Tuttavia tale riduzione non si verifica per tutti i tipi di infezione. «Le infezioni chirurgiche causate da Mrsa – continua Evelina Tacconelli, ricercatore di Malattie infettive alla Cattolica di Roma e coautrice dello studio- non vengono significativamente ridotte dall’applicazione dei test rapidi per lo screening. Le cause più frequenti, negli studi analizzati, sono state la difficoltà nell’ottenere i risultati dei test prima degli interventi chirurgici effettuati in urgenza e l’assenza di modifica della profilassi chirurgica utilizzando farmaci efficaci verso Mrsa».
Nei pazienti che devono essere operati con urgenza la colonizzazione pre-operatoria è particolarmente grave in quanto, se non eliminata prima dell’intervento, aumenta in modo significativo il rischio di infezione da Mrsa post-intervento. Se si conosce lo stato di colonizzazione, è possibile effettuare una profilassi pre-operatoria con antibiotici che riducono nettamente il rischio di infezione. Nei casi d’urgenza, però, il risultato potrebbe essere disponibile solo dopo che l’intervento è stato già effettuato.
«Dato l’incremento dei casi di infezione da Mrsa in comunità e in ospedale che si è verificato negli ultimi anni in tutto il mondo e l’alto costo dei test rapidi, - concludono Cauda e Tacconelli - crediamo che i risultati di questo studio avranno un grande impatto in ambito infettivologico e di sanità pubblica a livello nazionale e internazionale. Alcuni Paesi, tra cui anche alcuni Stati degli USA, hanno reso obbligatorio questo tipo di test al momento del ricovero in ospedale. A nostro parere, al momento, non sono disponibili sufficienti dati per la diffusione di questi test in tutti gli ospedali, ma sono necessari nuovi studi da effettuare con metodiche statistiche appropriate e, in particolare, in popolazioni a rischio di infezioni da Mrsa, quali gli anziani e i pazienti in terapia intensiva o che effettuano dialisi».
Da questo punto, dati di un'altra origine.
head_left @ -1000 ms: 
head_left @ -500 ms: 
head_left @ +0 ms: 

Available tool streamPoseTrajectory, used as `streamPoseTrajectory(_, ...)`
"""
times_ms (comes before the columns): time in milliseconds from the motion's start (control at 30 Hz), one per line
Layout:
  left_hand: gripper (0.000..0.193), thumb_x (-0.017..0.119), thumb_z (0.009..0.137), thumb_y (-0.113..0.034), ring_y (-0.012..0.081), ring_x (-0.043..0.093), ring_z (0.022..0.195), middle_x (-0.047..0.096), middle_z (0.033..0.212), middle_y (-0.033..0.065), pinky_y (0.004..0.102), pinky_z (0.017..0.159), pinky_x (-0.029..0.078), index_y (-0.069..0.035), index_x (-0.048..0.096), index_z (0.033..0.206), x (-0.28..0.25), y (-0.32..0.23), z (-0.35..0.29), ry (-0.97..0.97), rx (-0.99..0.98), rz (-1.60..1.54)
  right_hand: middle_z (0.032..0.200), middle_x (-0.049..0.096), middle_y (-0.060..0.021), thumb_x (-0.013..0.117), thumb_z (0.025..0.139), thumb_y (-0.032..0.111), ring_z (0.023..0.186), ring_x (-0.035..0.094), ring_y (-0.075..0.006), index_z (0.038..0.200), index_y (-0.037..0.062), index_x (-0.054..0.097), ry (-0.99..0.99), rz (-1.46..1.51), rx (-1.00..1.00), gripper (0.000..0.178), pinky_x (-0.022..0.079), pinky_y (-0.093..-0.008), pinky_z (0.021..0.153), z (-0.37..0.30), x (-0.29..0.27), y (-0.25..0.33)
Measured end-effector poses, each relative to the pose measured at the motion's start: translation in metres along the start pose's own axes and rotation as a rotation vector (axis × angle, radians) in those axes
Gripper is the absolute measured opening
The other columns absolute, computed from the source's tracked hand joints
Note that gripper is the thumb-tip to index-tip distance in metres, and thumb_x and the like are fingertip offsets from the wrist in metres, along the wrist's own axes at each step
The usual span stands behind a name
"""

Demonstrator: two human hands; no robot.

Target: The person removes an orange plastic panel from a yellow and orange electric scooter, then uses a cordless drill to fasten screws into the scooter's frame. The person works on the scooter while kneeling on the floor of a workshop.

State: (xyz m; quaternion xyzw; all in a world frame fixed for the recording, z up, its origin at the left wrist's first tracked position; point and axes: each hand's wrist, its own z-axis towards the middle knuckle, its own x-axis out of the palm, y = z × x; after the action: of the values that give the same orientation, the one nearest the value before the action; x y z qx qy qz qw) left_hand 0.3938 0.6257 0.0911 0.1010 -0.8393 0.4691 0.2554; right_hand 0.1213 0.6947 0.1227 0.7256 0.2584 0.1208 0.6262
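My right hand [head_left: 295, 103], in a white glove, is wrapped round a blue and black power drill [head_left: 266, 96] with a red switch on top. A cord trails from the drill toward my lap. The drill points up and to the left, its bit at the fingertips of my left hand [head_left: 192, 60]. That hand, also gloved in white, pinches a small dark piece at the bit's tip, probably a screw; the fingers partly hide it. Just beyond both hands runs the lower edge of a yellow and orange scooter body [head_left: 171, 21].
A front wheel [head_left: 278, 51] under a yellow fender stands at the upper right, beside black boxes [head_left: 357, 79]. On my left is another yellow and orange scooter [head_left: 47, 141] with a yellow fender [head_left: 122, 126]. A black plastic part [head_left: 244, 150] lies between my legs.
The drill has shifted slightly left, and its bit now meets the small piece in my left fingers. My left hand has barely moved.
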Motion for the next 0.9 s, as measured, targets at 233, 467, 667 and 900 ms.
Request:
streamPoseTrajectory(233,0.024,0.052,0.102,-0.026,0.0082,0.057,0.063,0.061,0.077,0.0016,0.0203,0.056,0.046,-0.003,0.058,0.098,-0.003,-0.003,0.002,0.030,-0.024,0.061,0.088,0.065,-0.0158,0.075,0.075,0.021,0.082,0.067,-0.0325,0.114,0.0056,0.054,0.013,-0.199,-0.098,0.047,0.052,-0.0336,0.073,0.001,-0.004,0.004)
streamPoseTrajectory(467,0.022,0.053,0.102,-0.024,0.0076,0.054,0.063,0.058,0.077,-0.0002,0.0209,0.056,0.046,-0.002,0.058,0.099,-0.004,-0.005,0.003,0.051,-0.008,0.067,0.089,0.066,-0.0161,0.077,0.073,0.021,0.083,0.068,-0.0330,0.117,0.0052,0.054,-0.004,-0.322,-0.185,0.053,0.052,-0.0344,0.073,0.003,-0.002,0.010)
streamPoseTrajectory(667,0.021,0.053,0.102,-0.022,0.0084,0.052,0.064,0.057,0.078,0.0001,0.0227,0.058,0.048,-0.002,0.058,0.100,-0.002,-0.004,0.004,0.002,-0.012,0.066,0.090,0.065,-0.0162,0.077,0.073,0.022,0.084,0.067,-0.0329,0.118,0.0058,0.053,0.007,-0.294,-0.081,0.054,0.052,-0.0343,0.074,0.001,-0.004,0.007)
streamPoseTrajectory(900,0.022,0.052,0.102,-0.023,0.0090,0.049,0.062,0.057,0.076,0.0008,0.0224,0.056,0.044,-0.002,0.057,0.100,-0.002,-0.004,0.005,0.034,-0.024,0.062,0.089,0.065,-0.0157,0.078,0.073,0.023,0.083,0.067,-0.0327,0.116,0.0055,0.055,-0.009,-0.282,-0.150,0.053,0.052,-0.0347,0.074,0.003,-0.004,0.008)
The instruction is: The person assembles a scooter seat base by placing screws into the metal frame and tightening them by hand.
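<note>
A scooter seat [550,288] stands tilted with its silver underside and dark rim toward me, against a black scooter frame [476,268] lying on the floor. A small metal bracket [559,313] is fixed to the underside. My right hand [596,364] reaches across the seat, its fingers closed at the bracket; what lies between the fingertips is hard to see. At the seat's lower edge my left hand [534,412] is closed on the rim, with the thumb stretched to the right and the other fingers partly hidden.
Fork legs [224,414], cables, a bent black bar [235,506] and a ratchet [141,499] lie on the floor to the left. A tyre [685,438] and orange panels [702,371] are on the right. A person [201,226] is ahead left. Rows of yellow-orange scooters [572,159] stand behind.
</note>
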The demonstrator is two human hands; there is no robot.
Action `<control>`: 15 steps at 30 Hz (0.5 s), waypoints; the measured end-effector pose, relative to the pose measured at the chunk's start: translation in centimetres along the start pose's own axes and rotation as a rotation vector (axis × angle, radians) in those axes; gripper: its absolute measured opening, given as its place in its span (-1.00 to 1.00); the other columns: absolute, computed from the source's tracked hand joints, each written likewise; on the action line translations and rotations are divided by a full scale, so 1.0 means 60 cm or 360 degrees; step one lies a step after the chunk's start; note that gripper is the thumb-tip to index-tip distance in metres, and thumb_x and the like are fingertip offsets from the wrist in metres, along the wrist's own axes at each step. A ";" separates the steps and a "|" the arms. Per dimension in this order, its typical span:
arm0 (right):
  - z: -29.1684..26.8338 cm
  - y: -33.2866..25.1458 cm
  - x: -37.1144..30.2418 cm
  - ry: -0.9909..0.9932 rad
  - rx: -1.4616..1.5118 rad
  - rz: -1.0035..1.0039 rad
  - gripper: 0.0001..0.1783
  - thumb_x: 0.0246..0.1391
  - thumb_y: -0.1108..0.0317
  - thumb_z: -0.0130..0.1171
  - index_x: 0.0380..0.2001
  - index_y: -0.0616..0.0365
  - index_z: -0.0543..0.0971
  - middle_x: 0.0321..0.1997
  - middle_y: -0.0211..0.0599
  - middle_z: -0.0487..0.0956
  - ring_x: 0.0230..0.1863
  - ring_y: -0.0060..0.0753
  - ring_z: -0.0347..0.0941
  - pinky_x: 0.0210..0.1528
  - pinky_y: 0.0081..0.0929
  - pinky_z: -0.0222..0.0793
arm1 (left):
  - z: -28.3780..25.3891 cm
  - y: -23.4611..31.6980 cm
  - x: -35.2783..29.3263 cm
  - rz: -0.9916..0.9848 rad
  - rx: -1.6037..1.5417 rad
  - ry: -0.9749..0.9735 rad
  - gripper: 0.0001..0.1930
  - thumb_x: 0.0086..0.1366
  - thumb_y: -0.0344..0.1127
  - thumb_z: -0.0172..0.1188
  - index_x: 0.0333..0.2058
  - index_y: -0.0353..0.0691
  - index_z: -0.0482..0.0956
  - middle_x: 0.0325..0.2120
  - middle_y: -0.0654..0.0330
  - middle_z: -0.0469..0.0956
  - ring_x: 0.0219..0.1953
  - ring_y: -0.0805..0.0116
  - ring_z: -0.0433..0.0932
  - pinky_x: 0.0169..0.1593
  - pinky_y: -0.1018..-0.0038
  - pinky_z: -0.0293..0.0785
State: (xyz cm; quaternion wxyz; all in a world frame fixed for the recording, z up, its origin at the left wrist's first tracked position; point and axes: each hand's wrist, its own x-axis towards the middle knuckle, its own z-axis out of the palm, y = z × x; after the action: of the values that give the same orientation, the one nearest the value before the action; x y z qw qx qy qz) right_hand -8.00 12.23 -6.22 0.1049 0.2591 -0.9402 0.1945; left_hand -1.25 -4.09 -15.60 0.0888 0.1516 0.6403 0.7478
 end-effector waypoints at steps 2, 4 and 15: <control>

Lo studio dimostra dunque che non esiste evidenza scientifica sufficiente a supportare l’utilizzo su larga scala dei test molecolari rapidi per Mrsa, molto più costosi delle tecniche colturali convenzionali. «La rilevazione dell’assenza di evidenza scientifica – auspicano gli infettivologi - sarà di stimolo per nuovi studi, che potranno così definire meglio i pazienti a rischio che avranno maggiore giovamento dall’utilizzo di questi test rapidi».